Saturday, June 16, 2012

Obama's Secret Hypocrisy - By Trevor Timm

Image of Obama's Secret Hypocrisy - By Trevor Timm

"I know how strange all this must sound. We have been taught, particularly in the past generation of spy scares and Cold War, to think of secrets as secrets -- varying in their 'sensitivity' but uniformly essential to the private conduct of diplomatic and military affairs and somehow detrimental to the national interest if prematurely disclosed. By the standards of official Washington -- Government and press alike -- this is an antiquated, quaint and romantic view." ' Former New York Times Washington correspondent Max Frankel, 1971

Since the New York Times published two important stories containing classified information two weeks ago -- one being U.S. President Barack Obama's "kill list" and another regarding a series of U.S. cyberattacks against Iran -- Congress has been replete with bipartisan outrage. Embarrassingly, this outcry has not been directed toward debate of the potentially unprecedented constitutional implications brought about by the stories, but about who leaked the classified information to reporters.

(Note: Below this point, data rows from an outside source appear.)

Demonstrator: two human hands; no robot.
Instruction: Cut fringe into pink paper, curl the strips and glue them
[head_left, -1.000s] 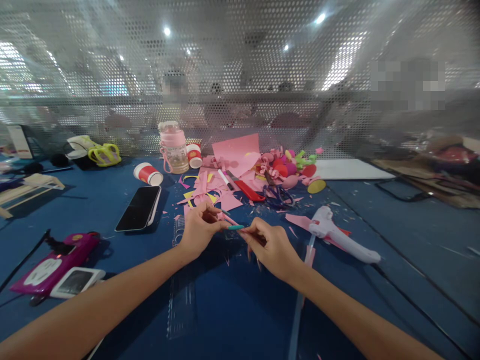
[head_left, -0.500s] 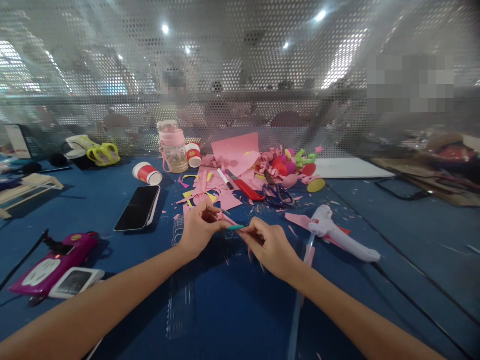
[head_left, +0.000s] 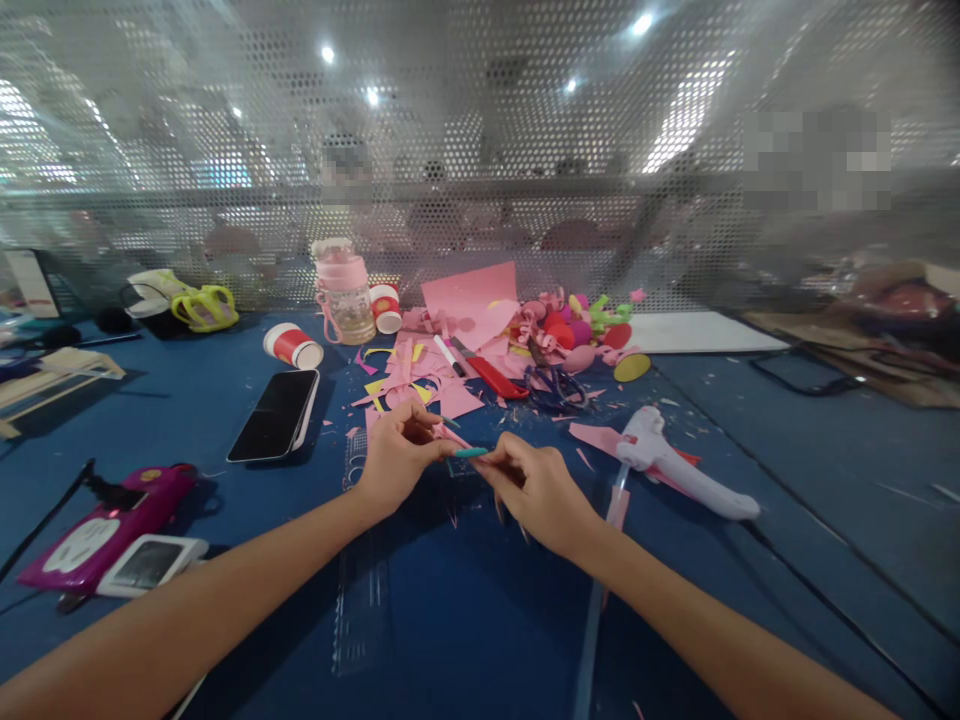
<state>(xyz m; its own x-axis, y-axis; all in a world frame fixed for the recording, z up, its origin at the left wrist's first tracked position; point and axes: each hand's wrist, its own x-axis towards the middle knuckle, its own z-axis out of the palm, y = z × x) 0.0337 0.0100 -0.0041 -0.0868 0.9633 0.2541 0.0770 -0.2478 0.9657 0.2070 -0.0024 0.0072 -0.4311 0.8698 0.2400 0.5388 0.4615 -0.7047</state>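
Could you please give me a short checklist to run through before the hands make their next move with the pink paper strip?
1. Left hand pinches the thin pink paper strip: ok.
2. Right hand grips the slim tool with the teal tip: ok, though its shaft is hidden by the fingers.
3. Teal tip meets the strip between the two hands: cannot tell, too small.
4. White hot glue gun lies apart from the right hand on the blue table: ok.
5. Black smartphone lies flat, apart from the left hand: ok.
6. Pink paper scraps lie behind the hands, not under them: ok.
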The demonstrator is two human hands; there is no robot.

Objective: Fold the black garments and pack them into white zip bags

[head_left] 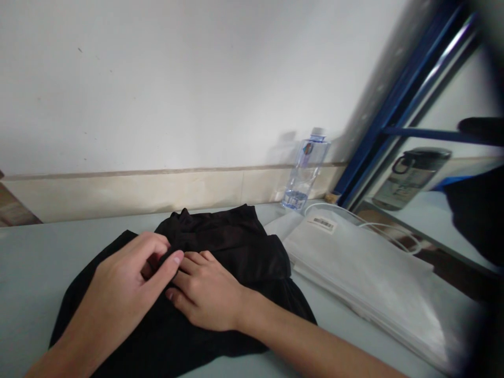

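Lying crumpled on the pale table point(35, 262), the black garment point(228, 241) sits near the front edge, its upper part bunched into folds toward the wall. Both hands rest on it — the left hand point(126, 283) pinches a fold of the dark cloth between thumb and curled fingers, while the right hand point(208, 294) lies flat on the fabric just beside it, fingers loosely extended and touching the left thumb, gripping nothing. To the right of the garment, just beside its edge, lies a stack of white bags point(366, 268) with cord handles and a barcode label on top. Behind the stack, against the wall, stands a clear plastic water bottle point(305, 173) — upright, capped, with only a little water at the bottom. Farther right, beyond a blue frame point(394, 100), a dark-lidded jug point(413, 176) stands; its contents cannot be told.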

Congress's call for increased government secrecy by way of prosecution, which has led to Attorney General Eric Holder assigning two Justice Department attorneys to investigate the alleged leaks, threatens the very foundation of reporting on U.S. national security and foreign policy. Leaks have been the lifeblood of investigative journalism -- and Washington politics -- for decades. If they become criminalized on a large scale, it could do irreparable damage to both freedom of the press and the public's right to know what the government is doing abroad in its name.

A Long History of Leaks

This was the lesson learned 41 years ago this month, when Richard Nixon's administration tried to censor the New York Times for publishing classified information in the Pentagon Papers case. As James Goodale, the paper's general counsel at the time, recounted to me this week, even the Times's outside lawyers did not understand how much leaks affected foreign-policy reporting at the start of the case. The first batch of Times lawyers quit the night before the first court hearing, and the newly hired replacements were still leery of the Times's contention that leaking was commonplace. Veteran Washington correspondent Max Frankel, who reported on the Pentagon Papers, was so incensed after trying in vain to convince them that he went home and wrote down his argument in essay form.

"What Frankel wrote became one of the most important documents in history of press freedom," Goodale said. "Not only did it sway our outside lawyers to defend the case in court, but we turned it into sworn statement which helped sway the district court judge to rule in our favor."

Without leaks, "there could be no adequate diplomatic, military and political reporting of the kind our people take for granted, either abroad or in Washington," Frankel wrote. "[T]he reporter and the official trespass regularly, customarily, easily, and unselfconsciously (even unconsciously) through what they both know to be official 'secrets'....almost everything in government is kept secret for a time and, in the foreign policy field, classified as 'secret' and 'sensitive' beyond any rule of law or reason. Every minor official can testify to this fact." Attached were dozens of examples and clipped stories of classified information appearing in the paper consistently for years. Frankel's full affidavit can and should be read in full here.

Administrations have always done exactly what Obama's has: condemn leaks in public while leaking for its own benefit. Dwight Eisenhower "deplore[d]" leaks when asked, but would call New York Times reporter Scottie Reston into the White House to feed him off-the-record material. John F. Kennedy once stated in a press conference that any leak of national security information was "unfortunate" and denied knowing any specifics, yet Frankel writes of being allowed to quote from transcripts of conversations with the Soviet Union's foreign minister to demonstrate, like Obama, Kennedy's "'toughness' toward the Communists." And Bush -- who said, "if there is a leak out of my administration, I want to know who it is. And if the person has violated law, the person will be taken care of" -- presided over an administration that leaked classified information to justify the Iraq war and outed a covert agent in response to criticism.

Franklin Roosevelt was probably the greatest leaker of all, calling reporters into the Oval Office for off-the-record press conferences, after which they could only attribute his quotes to a "senior administration official." Even the founding fathers were guilty: Thomas Paine once leaked a state secret about the United States covertly receiving aid from France before the two countries became allies. And the list goes on.